Enhancing Copolymer Property Prediction through the Weighted-Chained-SMILES Machine Learning Framework

Qi Huang,Zuowei Chen,Ziwei Lin,Weimin Li,Wenjie Yu,Lei Zhu
DOI: https://doi.org/10.1021/acsapm.3c02715
2024-03-25
ACS Applied Polymer Materials
Abstract:Accurately predicting copolymer properties plays a pivotal role in the field of polymer informatics. This endeavor necessitates a comprehensive understanding of polymer structures, adept feature engineering, and proficient application of machine learning algorithms. In traditional methodologies, features for each monomer structure were generated independently, thus, segregating features from individual monomers. This approach results in a less informative representation, with limited applicability. To address these challenges, we introduce an innovative machine learning framework, named weighted-chained-SMILES. By constructing a representative SMILES notation, more intricate information can be encapsulated within the generated features. Our experimental results to predict the thermal properties demonstrate that our approach not only delivers competitive predictive performance but also exhibits enhanced adaptability across a diverse range of molecular representations. The versatility showcased by our model suggests promising potential for tackling more complex copolymer systems and extending its predictive capabilities to various other polymer properties.
polymer science,materials science, multidisciplinary
What problem does this paper attempt to address?

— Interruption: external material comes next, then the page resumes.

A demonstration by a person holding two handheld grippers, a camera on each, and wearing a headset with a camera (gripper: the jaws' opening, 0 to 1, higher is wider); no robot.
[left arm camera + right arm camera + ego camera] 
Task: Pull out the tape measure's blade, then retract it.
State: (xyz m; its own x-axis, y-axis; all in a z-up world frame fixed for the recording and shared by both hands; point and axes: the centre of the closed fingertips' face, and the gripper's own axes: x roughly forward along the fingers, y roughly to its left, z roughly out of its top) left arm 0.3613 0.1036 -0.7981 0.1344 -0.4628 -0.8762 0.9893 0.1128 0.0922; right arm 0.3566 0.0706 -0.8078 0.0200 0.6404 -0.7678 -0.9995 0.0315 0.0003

The paper primarily addresses the challenges in predicting the properties of copolymers by proposing an innovative machine learning framework called the Weighted-Chained-SMILES (WCS) machine learning framework. Specifically, the paper aims to solve the following issues: 1. **Limitations of existing methods**: Traditional methods generate features for each monomer structure independently, resulting in incomplete information representation and limited applicability. 2. **Complexity of copolymer structures**: Copolymers consist of various different repeating units, making their structures more complex than homopolymers, which adds extra challenges to polymer property prediction. 3. **Insufficient feature representation**: Existing methods fail to adequately consider the connection relationships and proportion information between monomers when dealing with copolymers, leading to incomplete feature representation. ### Solution Overview - **WCS Framework**: By constructing representative SMILES representations to encapsulate more complex information and performing feature extraction based on this, the method not only retains the advantages of fixed-length features but also enhances information expression, especially regarding the structural properties at the monomer junctions. - **Experimental Validation**: The paper validates the proposed method's effectiveness through experimental datasets, particularly evaluating the prediction performance for glass transition temperature (Tg) and thermal decomposition temperature (Td). The results show that the method under the WCS framework has better predictive performance compared to traditional methods. - **Model Adaptability and Scalability**: The framework has broad applicability and potential for future applications, especially in handling more complex copolymer systems and extending to the prediction of other polymer properties. In summary, this study aims to improve the accuracy of copolymer property prediction by developing a new machine learning framework, especially considering the monomer proportions and connection methods, with the goal of providing more powerful tools for the field of polymer informatics.